In a world where the words of black women writers, even our very names are often soon forgotten, it is essential and necessary that we live through writing and teaching the words of our great and good writers, whose voices must no longer be silenced, even by death.[i]

                                                                                    – bell hooks

On December 15, 2021, the world lost the great feminist theorist, teacher, activist, and writer bell hooks.  As a white feminist theorist, I valued immensely the ways her work widened my partial perspective, challenged my blind sports, and gave me important viewpoints on everything from sexism, racism, classism, pedagogy, militarism, work, and parenting.   Her piece on feminist solidarity is the best I know — examining not just the ways we are divided by classism and racism, but also by sexism, addressing the very real and destructive ways that women undermine, abuse, and disregard each other, and how important it is to unlearn this with each other.
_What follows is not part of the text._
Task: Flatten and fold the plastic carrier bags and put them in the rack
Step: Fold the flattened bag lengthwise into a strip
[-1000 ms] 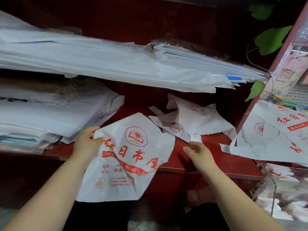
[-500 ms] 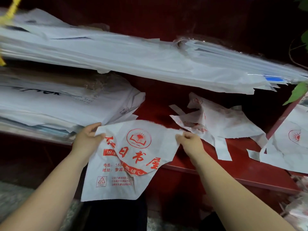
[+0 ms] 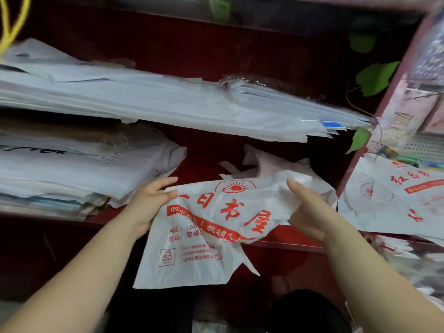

She used the term “feminist movement,” rather than the feminist movement, knowing it not to be one thing, but rather a verb, a process of moving, changing, and transforming. Championing the power of coming to voice, she spoke truth to power, engaging in honest exploration of often difficult and divisive topics. It was this honest, liberatory voice that spoke throughout her work and made her voice so compelling, and so valuable.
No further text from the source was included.